* PROVIDED RECORDS
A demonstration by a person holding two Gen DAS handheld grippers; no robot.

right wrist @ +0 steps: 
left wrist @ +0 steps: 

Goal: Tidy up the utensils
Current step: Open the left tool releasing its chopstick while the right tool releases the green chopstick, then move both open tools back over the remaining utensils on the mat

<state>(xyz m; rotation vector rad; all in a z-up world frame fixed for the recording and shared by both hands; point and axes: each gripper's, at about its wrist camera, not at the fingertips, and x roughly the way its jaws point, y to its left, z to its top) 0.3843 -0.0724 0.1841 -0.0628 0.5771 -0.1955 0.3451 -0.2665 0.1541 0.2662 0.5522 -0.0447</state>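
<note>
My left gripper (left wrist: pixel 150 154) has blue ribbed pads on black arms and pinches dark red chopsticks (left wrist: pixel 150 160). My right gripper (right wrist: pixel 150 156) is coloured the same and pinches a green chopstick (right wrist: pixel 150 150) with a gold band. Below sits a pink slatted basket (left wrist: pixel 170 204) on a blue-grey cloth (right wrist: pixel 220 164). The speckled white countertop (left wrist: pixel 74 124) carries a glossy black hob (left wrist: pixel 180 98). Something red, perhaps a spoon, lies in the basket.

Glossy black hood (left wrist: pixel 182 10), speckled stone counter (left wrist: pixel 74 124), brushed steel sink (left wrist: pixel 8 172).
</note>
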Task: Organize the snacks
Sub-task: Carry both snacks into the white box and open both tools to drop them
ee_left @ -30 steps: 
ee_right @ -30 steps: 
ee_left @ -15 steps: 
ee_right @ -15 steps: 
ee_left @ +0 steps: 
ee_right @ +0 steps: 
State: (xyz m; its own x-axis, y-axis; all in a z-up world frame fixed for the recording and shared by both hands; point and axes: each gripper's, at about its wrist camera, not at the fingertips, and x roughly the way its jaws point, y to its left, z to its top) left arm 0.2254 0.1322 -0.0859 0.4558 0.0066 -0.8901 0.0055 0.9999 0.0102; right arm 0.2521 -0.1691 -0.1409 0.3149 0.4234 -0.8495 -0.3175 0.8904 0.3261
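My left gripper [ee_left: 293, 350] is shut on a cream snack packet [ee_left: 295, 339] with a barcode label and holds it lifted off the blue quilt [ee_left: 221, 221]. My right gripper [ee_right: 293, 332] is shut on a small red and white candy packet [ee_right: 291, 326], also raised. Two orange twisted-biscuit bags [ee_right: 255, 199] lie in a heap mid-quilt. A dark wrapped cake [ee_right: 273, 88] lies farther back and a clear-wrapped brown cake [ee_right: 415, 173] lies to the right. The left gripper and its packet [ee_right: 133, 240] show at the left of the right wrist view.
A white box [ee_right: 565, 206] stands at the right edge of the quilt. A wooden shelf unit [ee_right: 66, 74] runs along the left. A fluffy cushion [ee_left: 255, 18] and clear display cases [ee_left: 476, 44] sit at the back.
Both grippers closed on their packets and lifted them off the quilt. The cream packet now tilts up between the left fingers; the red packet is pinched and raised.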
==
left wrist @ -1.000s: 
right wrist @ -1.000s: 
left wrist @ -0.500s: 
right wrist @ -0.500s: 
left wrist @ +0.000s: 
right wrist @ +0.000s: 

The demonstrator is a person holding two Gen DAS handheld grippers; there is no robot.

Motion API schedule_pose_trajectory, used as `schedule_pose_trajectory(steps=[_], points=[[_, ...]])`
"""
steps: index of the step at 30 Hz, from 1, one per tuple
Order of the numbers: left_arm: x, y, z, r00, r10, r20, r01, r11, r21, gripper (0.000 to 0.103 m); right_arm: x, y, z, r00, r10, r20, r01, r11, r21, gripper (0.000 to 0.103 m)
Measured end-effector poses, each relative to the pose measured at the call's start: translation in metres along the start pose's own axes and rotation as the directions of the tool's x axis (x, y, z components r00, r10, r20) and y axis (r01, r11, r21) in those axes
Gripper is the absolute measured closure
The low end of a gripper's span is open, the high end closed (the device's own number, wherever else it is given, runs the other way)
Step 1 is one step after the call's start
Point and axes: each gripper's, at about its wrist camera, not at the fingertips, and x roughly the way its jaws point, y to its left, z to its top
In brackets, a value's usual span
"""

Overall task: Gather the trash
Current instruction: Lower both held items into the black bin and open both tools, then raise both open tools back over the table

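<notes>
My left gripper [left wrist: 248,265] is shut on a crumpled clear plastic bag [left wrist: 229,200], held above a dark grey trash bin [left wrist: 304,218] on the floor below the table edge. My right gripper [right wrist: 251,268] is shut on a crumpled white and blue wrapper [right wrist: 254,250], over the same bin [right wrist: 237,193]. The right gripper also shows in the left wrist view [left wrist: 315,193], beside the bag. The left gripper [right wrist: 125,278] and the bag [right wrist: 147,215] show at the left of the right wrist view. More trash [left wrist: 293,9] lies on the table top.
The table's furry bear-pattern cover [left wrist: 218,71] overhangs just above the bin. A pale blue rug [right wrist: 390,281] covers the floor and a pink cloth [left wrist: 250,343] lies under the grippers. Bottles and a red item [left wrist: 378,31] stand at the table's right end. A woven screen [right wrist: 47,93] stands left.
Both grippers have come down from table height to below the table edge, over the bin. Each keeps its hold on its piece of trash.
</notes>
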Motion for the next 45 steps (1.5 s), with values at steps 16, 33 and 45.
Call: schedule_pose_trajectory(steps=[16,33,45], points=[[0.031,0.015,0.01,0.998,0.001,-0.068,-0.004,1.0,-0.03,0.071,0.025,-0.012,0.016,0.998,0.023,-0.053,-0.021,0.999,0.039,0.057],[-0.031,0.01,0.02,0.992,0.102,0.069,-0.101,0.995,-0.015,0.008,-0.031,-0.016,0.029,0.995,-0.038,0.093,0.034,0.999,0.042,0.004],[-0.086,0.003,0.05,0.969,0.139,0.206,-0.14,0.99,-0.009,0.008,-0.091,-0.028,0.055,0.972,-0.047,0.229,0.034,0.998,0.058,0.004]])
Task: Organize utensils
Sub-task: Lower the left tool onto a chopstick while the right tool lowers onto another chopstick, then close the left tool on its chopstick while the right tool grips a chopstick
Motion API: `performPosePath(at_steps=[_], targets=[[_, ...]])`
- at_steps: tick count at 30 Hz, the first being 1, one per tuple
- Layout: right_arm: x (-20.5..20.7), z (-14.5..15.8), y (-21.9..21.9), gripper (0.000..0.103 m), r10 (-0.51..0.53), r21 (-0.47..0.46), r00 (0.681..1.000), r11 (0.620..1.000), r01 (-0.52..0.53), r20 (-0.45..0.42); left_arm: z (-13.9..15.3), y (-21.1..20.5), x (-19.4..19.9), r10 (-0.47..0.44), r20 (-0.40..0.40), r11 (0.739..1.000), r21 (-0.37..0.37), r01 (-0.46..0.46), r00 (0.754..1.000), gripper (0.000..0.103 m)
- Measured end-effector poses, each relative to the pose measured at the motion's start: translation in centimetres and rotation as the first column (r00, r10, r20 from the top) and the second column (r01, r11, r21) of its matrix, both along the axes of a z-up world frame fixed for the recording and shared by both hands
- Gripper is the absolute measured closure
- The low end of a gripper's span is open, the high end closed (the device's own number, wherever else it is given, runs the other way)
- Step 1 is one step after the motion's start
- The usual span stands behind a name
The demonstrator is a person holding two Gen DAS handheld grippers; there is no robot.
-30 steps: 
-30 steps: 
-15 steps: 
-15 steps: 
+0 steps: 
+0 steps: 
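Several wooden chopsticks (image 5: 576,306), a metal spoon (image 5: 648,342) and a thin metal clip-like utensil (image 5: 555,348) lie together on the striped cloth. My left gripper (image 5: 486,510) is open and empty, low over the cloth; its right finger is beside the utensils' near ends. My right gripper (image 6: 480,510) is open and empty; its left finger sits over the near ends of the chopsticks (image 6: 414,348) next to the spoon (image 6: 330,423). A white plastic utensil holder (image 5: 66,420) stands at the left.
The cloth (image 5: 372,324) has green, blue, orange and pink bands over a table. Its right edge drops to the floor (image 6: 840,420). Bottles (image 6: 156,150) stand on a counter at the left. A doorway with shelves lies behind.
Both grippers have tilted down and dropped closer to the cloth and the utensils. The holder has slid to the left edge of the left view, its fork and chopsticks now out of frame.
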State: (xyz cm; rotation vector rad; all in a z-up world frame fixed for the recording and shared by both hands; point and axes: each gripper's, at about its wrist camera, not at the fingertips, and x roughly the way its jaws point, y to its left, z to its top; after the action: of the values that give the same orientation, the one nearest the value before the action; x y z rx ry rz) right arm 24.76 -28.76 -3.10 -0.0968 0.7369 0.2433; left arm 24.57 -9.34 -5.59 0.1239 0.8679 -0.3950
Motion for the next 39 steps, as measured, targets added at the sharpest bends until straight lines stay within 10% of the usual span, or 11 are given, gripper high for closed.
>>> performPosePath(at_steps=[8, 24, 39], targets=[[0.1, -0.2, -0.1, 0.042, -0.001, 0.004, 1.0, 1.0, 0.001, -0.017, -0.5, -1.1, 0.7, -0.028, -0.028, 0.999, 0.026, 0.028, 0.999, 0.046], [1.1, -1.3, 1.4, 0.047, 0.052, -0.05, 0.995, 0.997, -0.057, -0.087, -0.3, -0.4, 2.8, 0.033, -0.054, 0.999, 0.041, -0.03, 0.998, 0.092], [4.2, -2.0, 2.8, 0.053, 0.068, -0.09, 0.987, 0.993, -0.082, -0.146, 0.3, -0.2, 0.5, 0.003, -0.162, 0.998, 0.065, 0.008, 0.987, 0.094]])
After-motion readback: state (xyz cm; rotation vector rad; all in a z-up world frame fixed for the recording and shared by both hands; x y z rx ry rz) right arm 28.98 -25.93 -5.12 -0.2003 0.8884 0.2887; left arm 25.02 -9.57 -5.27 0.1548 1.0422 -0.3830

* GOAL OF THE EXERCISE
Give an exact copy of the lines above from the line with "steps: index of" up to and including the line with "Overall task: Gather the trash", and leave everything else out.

* WRITTEN ANSWER
steps: index of the step at 30 Hz, from 1, one per tuple
Order of the numbers: left_arm: x, y, z, r00, r10, r20, r01, r11, r21, gripper (0.000 to 0.103 m); right_arm: x, y, z, r00, r10, r20, r01, r11, r21, gripper (0.000 to 0.103 m)
Measured end-effector poses, each relative to the pose measured at the call's start: translation in metres along the start pose's own axes and rotation as the directions of the tool's x axis (x, y, z components r00, r10, r20) and y axis (r01, r11, r21) in those axes
Gripper is the absolute measured closure
The low end of a gripper's span is open, the high end closed (the device's own number, wherever else it is given, runs the other way)
Step 1 is one step after the call's start
Point and axes: each gripper's, at about its wrist camera, not at the fingertips, and x roughly the way its jaws point, y to its left, z to its top
In brackets, a value's usual span
"""

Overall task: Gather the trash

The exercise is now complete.